Closed-Loop Data Science
We are advertising the following vacancy:
1 Post-Doctoral Research Associate/Fellow position in Computing Science on Data Systems
To make a leading contribution to the EPSRC funded project “Closed-Loop Data Science for Complex, Computationally- and Data-Intensive Analytics” coordinated by PI Prof. Roderick Murray-Smith, working with Dr Christos Anagnostopoulos (line manager) and Dr Nikos Ntarmos
The postdoctoral researcher will contribute to our research towards Machine Learning, explainable ML models and Exploratory Data Analysis. ML methods are often used to guide the exploratory data analysis over distributed data systems and to extract, infer and explain information from the data, as part of a data analytics pipeline. These predictions often inadvertently lead to changes in the behaviour of both systems and users (analysts, data scientists), thus potentially invalidating future predictions. Such closed loop effects have so far gone largely unaddressed, resulting in uncertain and unexpected results in practice. This is a huge problem for all associated stakeholders, as it affects both the operational characteristics (stability, scalability, performance) of the data system itself, and the accuracy and perceived value of predictive and inferential analytics on its data. The successful candidate is then expected to develop and experiment with sophisticated ML explainable algorithms, novel exploratory analytics methods and techniques to address these issues, building on results from the fields of adaptive/intermittent closed loop control, machine learning, and statistical learning, as applied to large-scale data systems. The successful candidate will further be able to closely collaborate with our industrial partners (including but not limited to Telefonica, MoodAgent, BBC, Aegean Airlines) to apply our research results in real-world settings.
This position offers:
- An exciting opportunity for inter-disciplinary and highly impactful research.
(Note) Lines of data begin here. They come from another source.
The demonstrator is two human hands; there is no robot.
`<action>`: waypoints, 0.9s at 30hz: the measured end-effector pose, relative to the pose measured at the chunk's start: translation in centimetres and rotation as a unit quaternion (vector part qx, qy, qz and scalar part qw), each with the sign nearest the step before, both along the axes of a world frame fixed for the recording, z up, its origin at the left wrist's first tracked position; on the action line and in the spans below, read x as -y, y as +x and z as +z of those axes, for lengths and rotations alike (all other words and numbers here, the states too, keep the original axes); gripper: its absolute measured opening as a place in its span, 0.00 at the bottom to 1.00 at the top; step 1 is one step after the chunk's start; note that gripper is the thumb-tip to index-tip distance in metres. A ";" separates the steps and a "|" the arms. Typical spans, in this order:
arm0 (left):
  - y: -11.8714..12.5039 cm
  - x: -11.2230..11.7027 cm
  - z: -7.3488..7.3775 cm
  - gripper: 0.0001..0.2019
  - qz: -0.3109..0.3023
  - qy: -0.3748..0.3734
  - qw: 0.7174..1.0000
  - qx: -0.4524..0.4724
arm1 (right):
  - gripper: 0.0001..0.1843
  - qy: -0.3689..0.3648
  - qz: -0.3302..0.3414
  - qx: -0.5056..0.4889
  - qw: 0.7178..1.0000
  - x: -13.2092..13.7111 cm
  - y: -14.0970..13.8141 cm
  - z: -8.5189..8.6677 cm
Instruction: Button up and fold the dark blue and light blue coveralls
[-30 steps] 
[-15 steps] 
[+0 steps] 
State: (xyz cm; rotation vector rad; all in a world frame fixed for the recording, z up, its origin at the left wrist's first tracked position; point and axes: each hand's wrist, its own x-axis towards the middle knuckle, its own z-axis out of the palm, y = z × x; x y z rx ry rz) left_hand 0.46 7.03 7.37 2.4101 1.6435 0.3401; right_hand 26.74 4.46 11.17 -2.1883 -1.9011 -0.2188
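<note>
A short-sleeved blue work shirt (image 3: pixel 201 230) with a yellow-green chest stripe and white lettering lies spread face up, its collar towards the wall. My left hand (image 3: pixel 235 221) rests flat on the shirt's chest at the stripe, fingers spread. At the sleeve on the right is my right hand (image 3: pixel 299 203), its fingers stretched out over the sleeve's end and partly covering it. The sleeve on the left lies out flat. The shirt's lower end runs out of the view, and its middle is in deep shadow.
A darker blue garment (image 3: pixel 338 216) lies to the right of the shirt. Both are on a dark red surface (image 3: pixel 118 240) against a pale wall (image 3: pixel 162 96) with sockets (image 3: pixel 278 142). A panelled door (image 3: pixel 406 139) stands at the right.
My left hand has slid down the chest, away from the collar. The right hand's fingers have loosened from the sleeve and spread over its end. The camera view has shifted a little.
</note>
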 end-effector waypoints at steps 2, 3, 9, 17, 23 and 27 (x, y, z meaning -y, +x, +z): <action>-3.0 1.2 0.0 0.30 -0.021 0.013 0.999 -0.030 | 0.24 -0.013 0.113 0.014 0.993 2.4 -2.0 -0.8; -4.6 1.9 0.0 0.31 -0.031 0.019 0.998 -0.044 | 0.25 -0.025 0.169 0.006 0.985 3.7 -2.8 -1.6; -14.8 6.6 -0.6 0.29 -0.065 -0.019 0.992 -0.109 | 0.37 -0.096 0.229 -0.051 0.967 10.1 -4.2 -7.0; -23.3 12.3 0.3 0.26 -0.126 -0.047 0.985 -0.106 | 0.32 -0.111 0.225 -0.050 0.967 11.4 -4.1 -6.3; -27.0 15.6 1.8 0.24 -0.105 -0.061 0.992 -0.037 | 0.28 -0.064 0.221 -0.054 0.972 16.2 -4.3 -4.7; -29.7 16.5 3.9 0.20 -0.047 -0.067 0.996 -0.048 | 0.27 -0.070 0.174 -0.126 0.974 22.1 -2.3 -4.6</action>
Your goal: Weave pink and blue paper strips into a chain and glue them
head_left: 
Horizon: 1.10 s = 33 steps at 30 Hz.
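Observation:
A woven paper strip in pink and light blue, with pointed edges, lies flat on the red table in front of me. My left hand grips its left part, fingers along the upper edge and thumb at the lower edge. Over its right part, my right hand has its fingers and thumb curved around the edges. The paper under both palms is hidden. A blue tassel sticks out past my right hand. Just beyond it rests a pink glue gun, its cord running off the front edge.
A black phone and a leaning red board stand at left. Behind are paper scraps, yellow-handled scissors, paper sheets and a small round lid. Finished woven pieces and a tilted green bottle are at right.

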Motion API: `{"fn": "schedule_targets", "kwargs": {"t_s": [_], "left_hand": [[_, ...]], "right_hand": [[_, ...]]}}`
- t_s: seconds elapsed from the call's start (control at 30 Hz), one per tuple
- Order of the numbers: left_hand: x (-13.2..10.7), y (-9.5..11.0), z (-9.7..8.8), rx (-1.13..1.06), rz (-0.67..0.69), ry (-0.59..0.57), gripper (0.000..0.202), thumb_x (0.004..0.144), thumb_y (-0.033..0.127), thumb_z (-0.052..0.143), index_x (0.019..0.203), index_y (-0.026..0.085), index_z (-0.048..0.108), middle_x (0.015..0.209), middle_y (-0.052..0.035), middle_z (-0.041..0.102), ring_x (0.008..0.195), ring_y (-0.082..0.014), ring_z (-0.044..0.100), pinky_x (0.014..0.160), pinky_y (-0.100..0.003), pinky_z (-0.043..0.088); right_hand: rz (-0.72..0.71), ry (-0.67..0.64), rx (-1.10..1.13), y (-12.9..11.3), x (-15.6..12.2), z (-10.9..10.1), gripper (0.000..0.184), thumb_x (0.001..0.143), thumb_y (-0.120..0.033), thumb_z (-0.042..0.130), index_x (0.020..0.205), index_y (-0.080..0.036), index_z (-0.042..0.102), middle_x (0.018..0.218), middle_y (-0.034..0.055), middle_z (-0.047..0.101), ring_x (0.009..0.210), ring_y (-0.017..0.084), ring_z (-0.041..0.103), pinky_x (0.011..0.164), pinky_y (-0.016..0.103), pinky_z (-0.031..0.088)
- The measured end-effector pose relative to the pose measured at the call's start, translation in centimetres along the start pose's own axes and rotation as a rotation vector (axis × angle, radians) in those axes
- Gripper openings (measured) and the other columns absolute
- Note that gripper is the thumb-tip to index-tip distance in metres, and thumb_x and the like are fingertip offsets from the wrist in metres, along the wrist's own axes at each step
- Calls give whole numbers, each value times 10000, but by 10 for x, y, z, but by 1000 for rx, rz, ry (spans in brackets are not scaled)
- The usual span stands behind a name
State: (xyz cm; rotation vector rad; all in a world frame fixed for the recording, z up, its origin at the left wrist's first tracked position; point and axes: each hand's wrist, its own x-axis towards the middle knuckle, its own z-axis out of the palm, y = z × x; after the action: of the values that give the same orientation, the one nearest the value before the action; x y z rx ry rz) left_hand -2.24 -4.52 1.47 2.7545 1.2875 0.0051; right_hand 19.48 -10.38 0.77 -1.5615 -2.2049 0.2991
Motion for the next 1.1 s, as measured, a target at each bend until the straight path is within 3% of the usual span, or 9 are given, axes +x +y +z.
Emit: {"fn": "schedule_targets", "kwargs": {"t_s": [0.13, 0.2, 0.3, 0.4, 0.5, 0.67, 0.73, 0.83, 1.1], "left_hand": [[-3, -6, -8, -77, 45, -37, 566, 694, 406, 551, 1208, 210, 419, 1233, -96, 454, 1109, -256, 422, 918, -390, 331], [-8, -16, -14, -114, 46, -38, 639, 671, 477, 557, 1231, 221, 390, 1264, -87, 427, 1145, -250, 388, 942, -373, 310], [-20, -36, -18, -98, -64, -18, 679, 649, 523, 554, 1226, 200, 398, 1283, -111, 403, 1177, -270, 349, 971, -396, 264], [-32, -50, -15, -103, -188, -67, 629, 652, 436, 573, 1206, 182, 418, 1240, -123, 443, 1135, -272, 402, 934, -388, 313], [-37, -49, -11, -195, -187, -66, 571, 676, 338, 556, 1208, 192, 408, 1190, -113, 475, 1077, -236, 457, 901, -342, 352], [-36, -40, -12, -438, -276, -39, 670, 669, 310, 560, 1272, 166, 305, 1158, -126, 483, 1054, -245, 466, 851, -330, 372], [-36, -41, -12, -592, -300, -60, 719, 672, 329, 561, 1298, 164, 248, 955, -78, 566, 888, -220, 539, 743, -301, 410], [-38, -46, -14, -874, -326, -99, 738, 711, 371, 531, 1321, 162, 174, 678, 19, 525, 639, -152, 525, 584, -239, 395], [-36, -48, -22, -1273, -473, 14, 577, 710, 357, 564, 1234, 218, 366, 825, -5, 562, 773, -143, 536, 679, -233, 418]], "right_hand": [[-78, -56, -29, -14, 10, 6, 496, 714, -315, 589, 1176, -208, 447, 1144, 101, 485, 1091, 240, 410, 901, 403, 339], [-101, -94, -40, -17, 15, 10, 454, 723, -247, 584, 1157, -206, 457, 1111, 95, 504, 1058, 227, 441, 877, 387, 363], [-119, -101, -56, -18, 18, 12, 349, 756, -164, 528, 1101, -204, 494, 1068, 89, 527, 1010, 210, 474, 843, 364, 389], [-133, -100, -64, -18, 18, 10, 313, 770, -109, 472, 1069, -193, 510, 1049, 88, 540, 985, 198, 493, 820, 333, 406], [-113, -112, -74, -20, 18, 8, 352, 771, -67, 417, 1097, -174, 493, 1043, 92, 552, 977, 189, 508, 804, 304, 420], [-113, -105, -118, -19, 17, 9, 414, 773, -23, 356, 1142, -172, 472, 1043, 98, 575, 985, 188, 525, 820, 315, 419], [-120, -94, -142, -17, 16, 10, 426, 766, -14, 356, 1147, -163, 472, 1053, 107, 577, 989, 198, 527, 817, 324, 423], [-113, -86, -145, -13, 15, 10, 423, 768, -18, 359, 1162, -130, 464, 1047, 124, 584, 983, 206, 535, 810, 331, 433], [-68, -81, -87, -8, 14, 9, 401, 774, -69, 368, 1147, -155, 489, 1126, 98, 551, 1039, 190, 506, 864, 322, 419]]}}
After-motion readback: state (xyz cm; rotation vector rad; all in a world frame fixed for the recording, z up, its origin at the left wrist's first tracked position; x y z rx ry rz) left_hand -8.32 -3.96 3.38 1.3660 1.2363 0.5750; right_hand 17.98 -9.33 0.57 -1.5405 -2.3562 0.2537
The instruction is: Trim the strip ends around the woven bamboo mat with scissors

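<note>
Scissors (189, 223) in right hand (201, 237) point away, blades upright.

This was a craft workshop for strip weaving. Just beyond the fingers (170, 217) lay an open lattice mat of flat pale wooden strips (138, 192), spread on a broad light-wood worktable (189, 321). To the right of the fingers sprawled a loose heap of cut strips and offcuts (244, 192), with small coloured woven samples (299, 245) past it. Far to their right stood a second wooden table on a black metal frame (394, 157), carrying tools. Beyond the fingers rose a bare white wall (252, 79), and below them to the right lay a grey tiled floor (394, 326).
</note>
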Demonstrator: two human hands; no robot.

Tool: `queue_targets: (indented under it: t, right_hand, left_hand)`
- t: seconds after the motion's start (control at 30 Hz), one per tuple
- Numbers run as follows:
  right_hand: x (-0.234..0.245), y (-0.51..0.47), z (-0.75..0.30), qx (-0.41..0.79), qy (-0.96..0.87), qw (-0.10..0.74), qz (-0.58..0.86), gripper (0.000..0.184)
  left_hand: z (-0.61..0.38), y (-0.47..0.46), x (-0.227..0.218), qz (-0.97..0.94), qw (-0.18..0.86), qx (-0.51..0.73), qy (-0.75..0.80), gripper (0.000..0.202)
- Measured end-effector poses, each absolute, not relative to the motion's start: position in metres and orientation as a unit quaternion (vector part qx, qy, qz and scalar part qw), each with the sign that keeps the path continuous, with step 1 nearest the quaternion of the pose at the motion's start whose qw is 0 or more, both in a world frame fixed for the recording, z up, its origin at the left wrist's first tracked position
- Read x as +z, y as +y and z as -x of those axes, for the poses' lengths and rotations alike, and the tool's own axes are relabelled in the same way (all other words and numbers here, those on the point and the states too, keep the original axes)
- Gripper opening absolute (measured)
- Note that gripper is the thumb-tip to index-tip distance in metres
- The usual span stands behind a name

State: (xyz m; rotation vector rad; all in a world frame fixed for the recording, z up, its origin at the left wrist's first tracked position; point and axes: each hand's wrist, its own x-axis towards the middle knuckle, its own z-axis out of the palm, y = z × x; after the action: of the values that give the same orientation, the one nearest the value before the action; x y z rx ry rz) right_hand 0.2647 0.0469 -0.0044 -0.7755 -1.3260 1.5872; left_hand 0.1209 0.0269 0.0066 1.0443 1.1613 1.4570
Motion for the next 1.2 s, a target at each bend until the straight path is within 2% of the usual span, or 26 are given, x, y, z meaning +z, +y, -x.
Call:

- Mentoring and support from world-leading academic staff and industry professionals.
- The freedom to determine and manage your own exciting and complex programme of research.
- Access to state-of-the-art computing facilities and real-world datasets/workloads.
- Opportunities for further funding/continuation of employment at the University of Glasgow via joint authorship of research proposals and internships/secondments at our industrial partners.
The post requires expert knowledge in applying machine learning to large-scale data systems and a strong background in mathematical analysis. The ideal candidate will have substantial research experience and publication record in high quality venues and journals in the areas of ML/AI and data analytics systems (e.g., NeurIPS, DSAA, ICML, JMLR, KDD, PKDD, ICDE, ICDM, TKDD, TKDE).
For more details and to apply for this post, please navigate to https://www.jobs.ac.uk/job/CAC233/research-associate-fellow
- Reference Number: 038185
- Location Gilmorehill Campus / Main Building
- College / Service COLLEGE OF SCIENCE & ENGINEERING
- Department SCHOOL OF COMPUTING SCIENCE
- Job Family Research And Teaching
- Position Type Full Time
- Salary Range level 7 (£35,845 - £40,322 per annum) or 8 (£44,045 - £51,034 per annum).